I even took a stroll outside the building for a while -- an excursion that was apparently so unprecedented that it took three arena security staffers to OK my exit with a promise that I show my ticket at the exact same door, to the exact same person, when I wanted to return. They simply couldn't understand why I wanted to leave, unless it was to smoke, so they tried to point me toward the gated-in area where the puffing pariahs were corralled. (I was reminded of an old Far Side cartoon in which a family is visiting the zoo and looking at an exhibit of shirtless, tattooed, overweight people puffing away on cigarettes in their cage. The sign on the cage: "Riff-raff.")

My little stroll brings me to another note to the Springsteen road crew and managers: Do you really need to have all seven of your motorcoach buses idling outside the concert venues for hour after hour while the show goes on, spewing greenhouse gases and pollutants into the atmosphere? Didn't I read somewhere that Bruce, who is rumored to be the opening act for Barack Obama at this week's Democratic convention, is concerned about environmental issues? Perhaps I was just hallucinating.

Lest you think I am a square, sheltered, overly sensitive middle-aged suburban mom who just can't handle a fun night out (well, OK, that's exactly what I am, but that's not the point here), please read some of the comments posted on the review I linked to above. I am far from the only one upset about last night's experience. And Jeff reported to me at 7 a.m. this morning (when my ears will still ringing), that one of our local Web sites for moms also was abuzz with some pretty unpleasant comments about the whole situation. (And no, I have no idea why Jeff reads our local mom site, at 7 a.m., no less.)

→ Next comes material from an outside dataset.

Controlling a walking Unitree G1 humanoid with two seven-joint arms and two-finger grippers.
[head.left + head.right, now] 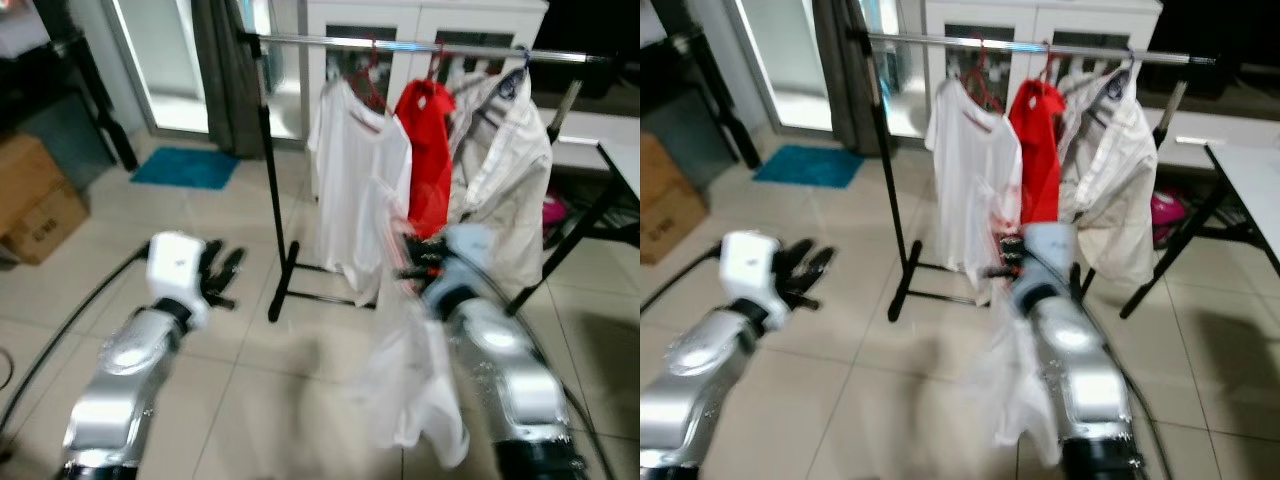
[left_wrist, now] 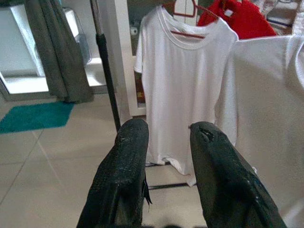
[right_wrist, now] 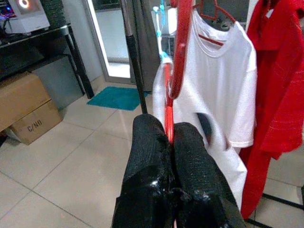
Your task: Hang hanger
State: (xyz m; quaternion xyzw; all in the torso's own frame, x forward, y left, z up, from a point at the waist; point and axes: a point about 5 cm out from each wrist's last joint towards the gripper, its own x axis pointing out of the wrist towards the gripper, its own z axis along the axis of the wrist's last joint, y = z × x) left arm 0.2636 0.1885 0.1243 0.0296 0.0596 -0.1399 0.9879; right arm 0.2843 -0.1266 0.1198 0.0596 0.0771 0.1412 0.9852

In looking back on it, I'm really not sure what annoyed me more: The late start, the horrible sound, or the money we ended up shelling out for the experience. You may recall from an earlier post that Jeff won the tickets, but once you calculate the nearly $100 we spent on baby-sitting ($12 an hour is what our sitter charges) and the money I will be docked on my paycheck for taking a vacation day that I haven't technically earned yet (my shift to part-time hours is the culprit here), it was a very expensive evening at a time when our financial situation is not the greatest.

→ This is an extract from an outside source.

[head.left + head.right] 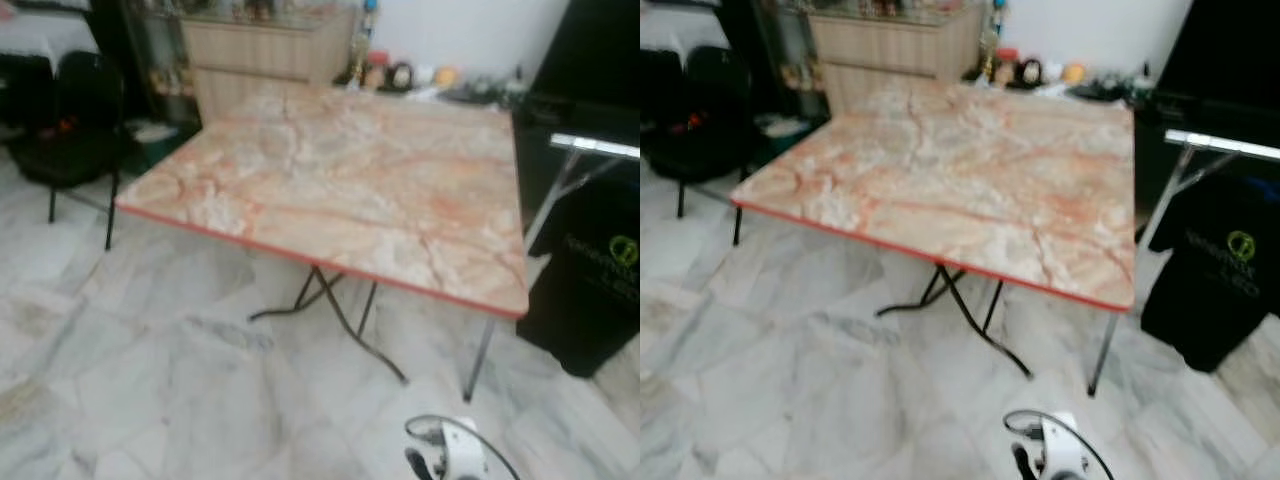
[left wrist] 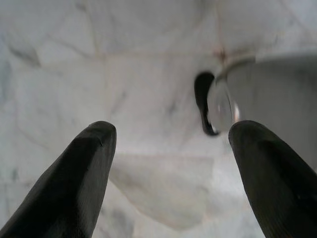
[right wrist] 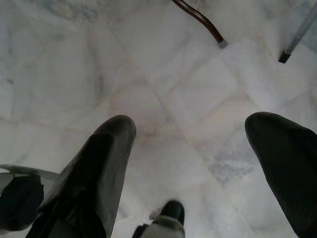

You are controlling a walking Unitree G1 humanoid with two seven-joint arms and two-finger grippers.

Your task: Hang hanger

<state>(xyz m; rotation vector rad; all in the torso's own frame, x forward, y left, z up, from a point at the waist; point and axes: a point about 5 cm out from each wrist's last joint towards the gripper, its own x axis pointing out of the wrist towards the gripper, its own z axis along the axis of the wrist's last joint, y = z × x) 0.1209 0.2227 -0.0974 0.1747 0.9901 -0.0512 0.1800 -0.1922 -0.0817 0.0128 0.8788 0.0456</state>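
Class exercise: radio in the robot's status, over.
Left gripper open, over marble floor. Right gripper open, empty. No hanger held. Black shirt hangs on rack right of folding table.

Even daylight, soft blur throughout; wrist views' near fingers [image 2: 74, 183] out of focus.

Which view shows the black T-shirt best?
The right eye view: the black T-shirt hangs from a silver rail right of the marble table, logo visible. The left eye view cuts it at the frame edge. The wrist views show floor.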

I have to admit, though, that the one thing that bothers me most is simply this: Why did I wake up this morning feeling like I'd been run over by a truck, while Bruce Springsteen -- who, let's face it, is almost old enough to be my father -- apparently feels ecstatically good up there on stage night after night, city after city, all over the world, expending more energy in one concert that I do in any given six-month span??! How is this possible?

Maybe I just answered my own question -- I need to expend more energy. I'll never have what Bruce has in that department, but it probably wouldn't hurt me to hit the gym more than twice a week and walk Elijah to school more often.

Because if an aging rock-n-roller can leave me flat-out exhausted after a concert that I only halfway attended, something's wrong.

So thanks, Bruce. My eardrums may still be quiviring, but the rest of me is going to be better for this experience. It'll be Magic.